## WORK TO BE COMPLETED
What appears in the data must be reproduced exactly.

## DATASET EXCERPT
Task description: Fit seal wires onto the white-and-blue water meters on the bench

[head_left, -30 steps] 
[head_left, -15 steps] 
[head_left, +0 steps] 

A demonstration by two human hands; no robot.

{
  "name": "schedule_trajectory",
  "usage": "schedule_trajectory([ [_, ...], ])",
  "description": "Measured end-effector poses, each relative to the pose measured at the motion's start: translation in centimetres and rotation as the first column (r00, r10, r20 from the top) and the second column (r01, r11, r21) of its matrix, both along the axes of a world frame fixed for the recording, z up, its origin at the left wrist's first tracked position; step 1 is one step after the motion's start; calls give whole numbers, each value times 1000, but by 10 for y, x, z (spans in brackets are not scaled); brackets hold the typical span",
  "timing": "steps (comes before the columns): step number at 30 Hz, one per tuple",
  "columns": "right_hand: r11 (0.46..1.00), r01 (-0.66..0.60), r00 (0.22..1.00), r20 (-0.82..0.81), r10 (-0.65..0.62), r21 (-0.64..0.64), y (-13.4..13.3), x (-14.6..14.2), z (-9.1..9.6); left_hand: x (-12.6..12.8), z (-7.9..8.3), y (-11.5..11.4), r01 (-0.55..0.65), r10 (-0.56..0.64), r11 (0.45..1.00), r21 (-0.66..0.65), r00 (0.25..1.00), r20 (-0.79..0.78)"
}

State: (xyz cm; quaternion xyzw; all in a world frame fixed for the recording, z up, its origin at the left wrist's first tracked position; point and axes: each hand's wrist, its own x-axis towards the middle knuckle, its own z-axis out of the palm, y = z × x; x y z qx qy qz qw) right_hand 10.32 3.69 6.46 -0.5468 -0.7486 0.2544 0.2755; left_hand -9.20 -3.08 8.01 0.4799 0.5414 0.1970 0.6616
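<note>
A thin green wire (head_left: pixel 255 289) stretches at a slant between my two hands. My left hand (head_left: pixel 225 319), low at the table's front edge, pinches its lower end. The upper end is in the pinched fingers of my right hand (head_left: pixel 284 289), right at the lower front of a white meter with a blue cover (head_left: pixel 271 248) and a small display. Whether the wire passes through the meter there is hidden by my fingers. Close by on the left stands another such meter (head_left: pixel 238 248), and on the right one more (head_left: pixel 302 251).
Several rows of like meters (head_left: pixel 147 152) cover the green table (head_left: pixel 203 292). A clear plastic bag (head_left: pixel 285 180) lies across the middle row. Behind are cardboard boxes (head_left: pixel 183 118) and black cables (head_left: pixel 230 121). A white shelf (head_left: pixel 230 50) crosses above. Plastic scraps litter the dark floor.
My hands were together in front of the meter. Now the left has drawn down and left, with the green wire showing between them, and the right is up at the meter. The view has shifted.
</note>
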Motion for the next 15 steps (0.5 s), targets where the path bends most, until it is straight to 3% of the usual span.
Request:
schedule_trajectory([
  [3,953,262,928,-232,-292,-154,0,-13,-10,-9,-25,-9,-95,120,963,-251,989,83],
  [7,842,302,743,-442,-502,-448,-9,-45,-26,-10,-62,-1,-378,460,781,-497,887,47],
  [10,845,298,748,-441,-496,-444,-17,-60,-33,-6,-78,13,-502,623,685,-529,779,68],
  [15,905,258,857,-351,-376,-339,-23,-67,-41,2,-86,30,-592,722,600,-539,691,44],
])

## OUTPUT FOR THIS TASK
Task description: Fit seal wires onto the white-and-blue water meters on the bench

[head_left, -30 steps] 
[head_left, -15 steps] 
[head_left, +0 steps] 

A demonstration by two human hands; no robot.

{
  "name": "schedule_trajectory",
  "usage": "schedule_trajectory([ [_, ...], ])",
  "description": "Measured end-effector poses, each relative to the pose measured at the motion's start: translation in centimetres and rotation as the first column (r00, r10, r20 from the top) and the second column (r01, r11, r21) of its matrix, both along the axes of a world frame fixed for the recording, z up, its origin at the left wrist's first tracked position; step 1 is one step after the motion's start; calls give whole numbers, each value times 1000, but by 10 for y, x, z (spans in brackets are not scaled); brackets hold the typical span",
  "timing": "steps (comes before the columns): step number at 30 Hz, one per tuple",
  "columns": "right_hand: r11 (0.46..1.00), r01 (-0.66..0.60), r00 (0.22..1.00), r20 (-0.82..0.81), r10 (-0.65..0.62), r21 (-0.64..0.64), y (-13.4..13.3), x (-14.6..14.2), z (-9.1..9.6); left_hand: x (-12.6..12.8), z (-7.9..8.3), y (-11.5..11.4), r01 (-0.55..0.65), r10 (-0.56..0.64), r11 (0.45..1.00), r21 (-0.66..0.65), r00 (0.25..1.00), r20 (-0.79..0.78)"
}

State: (xyz cm; quaternion xyzw; all in a world frame fixed for the recording, z up, its origin at the left wrist's first tracked position; point and axes: each hand's wrist, its own x-axis towards the middle knuckle, its own z-axis out of the palm, y = z × x; x y z qx qy qz qw) right_hand 10.32 3.69 6.46 -0.5468 -0.7486 0.2544 0.2755; left_hand -9.20 -3.08 8.01 0.4799 0.5414 0.1970 0.6616
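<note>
A thin green wire (head_left: pixel 255 289) stretches at a slant between my two hands. My left hand (head_left: pixel 225 319), low at the table's front edge, pinches its lower end. The upper end is in the pinched fingers of my right hand (head_left: pixel 284 289), right at the lower front of a white meter with a blue cover (head_left: pixel 271 248) and a small display. Whether the wire passes through the meter there is hidden by my fingers. Close by on the left stands another such meter (head_left: pixel 238 248), and on the right one more (head_left: pixel 302 251).
Several rows of like meters (head_left: pixel 147 152) cover the green table (head_left: pixel 203 292). A clear plastic bag (head_left: pixel 285 180) lies across the middle row. Behind are cardboard boxes (head_left: pixel 183 118) and black cables (head_left: pixel 230 121). A white shelf (head_left: pixel 230 50) crosses above. Plastic scraps litter the dark floor.
My hands were together in front of the meter. Now the left has drawn down and left, with the green wire showing between them, and the right is up at the meter. The view has shifted.
</note>
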Motion for the next 15 steps (0.5 s), targets where the path bends most, until it is straight to 3% of the usual span.
Request:
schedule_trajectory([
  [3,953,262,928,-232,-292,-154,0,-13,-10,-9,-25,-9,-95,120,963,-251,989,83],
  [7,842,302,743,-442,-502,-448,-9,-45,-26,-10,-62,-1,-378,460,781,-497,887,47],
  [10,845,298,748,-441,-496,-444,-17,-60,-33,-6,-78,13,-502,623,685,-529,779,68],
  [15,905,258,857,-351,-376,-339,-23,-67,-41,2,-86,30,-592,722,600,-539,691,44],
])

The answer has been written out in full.